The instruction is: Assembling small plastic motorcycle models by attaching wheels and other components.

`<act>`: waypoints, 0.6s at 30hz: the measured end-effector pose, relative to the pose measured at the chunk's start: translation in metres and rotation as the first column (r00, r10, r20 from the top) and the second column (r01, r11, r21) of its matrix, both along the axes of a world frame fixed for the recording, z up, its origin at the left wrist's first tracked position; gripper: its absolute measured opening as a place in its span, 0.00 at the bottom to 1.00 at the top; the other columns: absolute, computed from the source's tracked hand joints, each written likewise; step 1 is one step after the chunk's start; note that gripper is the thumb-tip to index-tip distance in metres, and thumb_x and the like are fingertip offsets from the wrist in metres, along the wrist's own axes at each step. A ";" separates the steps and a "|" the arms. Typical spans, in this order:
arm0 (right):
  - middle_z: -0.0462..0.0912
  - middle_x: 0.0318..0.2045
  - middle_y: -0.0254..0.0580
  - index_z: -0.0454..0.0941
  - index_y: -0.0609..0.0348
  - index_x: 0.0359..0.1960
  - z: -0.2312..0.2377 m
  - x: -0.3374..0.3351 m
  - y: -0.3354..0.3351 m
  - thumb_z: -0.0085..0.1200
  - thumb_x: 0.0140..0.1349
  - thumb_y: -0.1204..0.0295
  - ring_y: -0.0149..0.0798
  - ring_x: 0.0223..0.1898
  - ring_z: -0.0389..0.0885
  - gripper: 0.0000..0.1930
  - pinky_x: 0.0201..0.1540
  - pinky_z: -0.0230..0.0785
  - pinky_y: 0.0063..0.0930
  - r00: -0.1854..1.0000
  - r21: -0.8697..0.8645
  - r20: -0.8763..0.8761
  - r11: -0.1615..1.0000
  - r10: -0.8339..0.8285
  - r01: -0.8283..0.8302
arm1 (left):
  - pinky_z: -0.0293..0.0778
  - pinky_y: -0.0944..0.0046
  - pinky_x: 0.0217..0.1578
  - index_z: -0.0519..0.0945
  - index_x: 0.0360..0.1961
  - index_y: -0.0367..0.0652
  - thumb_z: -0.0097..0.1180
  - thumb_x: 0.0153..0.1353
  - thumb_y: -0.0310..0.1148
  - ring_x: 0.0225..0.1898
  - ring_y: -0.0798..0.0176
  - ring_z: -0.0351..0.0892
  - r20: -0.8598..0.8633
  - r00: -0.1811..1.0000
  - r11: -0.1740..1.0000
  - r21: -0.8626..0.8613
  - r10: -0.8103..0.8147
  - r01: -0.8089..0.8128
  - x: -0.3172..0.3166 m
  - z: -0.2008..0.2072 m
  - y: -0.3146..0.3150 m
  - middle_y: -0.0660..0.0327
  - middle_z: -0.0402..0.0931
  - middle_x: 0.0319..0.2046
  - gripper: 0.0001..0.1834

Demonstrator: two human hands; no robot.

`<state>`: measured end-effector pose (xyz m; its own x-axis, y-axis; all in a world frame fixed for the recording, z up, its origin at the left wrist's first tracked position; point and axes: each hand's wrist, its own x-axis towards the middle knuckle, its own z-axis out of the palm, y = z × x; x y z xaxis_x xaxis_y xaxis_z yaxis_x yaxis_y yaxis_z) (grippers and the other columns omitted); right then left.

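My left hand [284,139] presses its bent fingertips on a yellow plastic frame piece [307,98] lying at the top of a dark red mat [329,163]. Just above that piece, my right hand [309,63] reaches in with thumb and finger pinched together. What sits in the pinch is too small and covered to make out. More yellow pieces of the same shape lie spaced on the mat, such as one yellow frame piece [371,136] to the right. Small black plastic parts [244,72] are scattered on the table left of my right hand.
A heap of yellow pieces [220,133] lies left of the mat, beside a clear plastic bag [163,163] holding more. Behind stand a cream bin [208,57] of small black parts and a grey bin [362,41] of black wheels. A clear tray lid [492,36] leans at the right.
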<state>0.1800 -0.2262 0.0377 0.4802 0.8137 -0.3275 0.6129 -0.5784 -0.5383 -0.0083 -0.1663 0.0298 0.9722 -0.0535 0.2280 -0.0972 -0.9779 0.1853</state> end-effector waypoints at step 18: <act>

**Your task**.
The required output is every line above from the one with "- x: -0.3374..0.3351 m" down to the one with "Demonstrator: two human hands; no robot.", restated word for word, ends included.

**Result below**.
  - x: -0.3374..0.3351 m
  - y: -0.3354..0.3351 m
  - thumb_z: -0.0085..0.1200
  - thumb_x: 0.0140..0.1349
  - thumb_y: -0.1204..0.0295
  - ring_y: -0.0149..0.0798
  - ring_x: 0.0223..0.1898
  - ring_z: -0.0389..0.0885
  - gripper: 0.0000..0.1930
  - pinky_x: 0.0201..0.1540
  - pinky_z: -0.0230..0.0785
  - pinky_y: 0.0063..0.0930
  - r00: -0.1854..1.0000
  - r21: -0.8697..0.8645
  - r20: -0.8763..0.8761
  - r11: -0.1615..1.0000
  - r10: -0.8339..0.8285
  - r01: -0.8283..0.8302
arm1 (left):
  - pinky_z: -0.0293..0.0778
  - pinky_y: -0.0944..0.0046
  - pinky_x: 0.0217..0.1578
  - index_z: -0.0519..0.0945
  - index_x: 0.0360..0.1961
  - index_y: -0.0367..0.0652
  - thumb_z: -0.0097..0.1180
  - thumb_x: 0.0153..0.1353
  - thumb_y: -0.0310..0.1148
  - ring_x: 0.0225..0.1898
  - ring_y: -0.0798..0.0176
  - ring_z: -0.0351..0.0892
  - r20: -0.8598..0.8633
  - r00: -0.1811..1.0000
  - r11: -0.1740..1.0000
  - r21: -0.8626..0.8613
  - r10: -0.8103..0.8147
  - r01: -0.8089..0.8128
  - x: -0.3172..0.3166 m
  - z: -0.2008..0.2072 m
  - y: -0.3146..0.3150 m
  - middle_y: -0.0660..0.0327
  - middle_z: -0.0402..0.0931
  - middle_x: 0.0319..0.2046
  - gripper: 0.0001..0.1834

Demonstrator: two human hands; no robot.

What appears above is the complete answer to the exercise.